Como ya se estableció el precedente y nadie o muy pocos levantaron la voz o cedieron ante argumentos falaces, ahora nos encontramos de nuevo ante el mismo falso dilema: “Hacer justicia o perturbar la paz social”. El mismo principio del “borrón y cuenta nueva” y del “sólo por esta vez”, utilizado para premiar con la impunidad a la dictadura sandinista, se quiere aplicar ahora para dejar impunes también los abusos del gobierno arnoldista.
¿Acaso alguien se atrevería a acusar de obstaculizar la reconciliación a los chilenos que reclaman el castigo de Pinochet, a los argentinos que promovieron la anulación de la Ley de Punto Final, a los guatemaltecos que exigen el castigo de Ríos Montt o a los salvadoreños que reclaman el castigo para los escuadrones de la muerte y de los asesinos de los jesuitas? ¿Por qué, entonces no se respeta el derecho de los nicaragüenses a ser civilizados y a establecer una diferencia real y visible entre criminales e inocentes, entre honrados y salteadores, entre honestos y violadores?
Es preciso poner fin a ese perpetuo empezar desde el lodazal a escalar la montaña de nuestra historia arrastrando siempre el cieno nauseabundo y escurridizo que nos hace resbalar y recaer en el fondo del abismo.
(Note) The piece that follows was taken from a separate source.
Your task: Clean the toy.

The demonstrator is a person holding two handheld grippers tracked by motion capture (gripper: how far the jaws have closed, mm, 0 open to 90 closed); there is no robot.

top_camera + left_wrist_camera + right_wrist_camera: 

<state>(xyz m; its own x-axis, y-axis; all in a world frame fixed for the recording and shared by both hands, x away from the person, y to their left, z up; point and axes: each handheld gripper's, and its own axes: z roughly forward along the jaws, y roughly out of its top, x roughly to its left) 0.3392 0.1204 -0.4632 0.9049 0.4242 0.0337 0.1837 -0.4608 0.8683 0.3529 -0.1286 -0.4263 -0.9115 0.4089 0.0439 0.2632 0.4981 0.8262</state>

Sólo reconociendo y aceptando la verdad se puede construir el futuro. Esta exigencia no es un anclarse en el pasado. Al contrario, es superar el pasado, sin esconderlo ni olvidarlo, para construir el futuro.
Este esfuerzo debería incluir lo siguiente:
a) Crear una comisión técnica que realice un inventario de las realizaciones positivas y negativas de los sucesivos gobiernos, desde la caída de Somoza.
b) Establecer una fecha diferente y una formulación distinta del aniversario de nuestra liberación para sustraerla a la manipulación sectaria partidista.
c) Crear una comisión de la verdad y de la reconciliación que, con base en documentación auténtica, preserve la memoria de los sufrimientos del pueblo de Nicaragua. Como el Gobierno no parece interesado en crearla, la iniciativa debe partir de la ciudadanía con apoyo de la comunidad científica y de líderes religiosos no mediatizados por agendas partidistas.
Esta tarea nacional debe inspirarse en valores esenciales y perseguir, entre otros, los objetivos siguientes: verdad, justicia, perdón, reparación, restitución y reconciliación… y que nadie vuelva con la absurda, retrógrada e inmoral cantinela del “borrón y cuenta nueva”.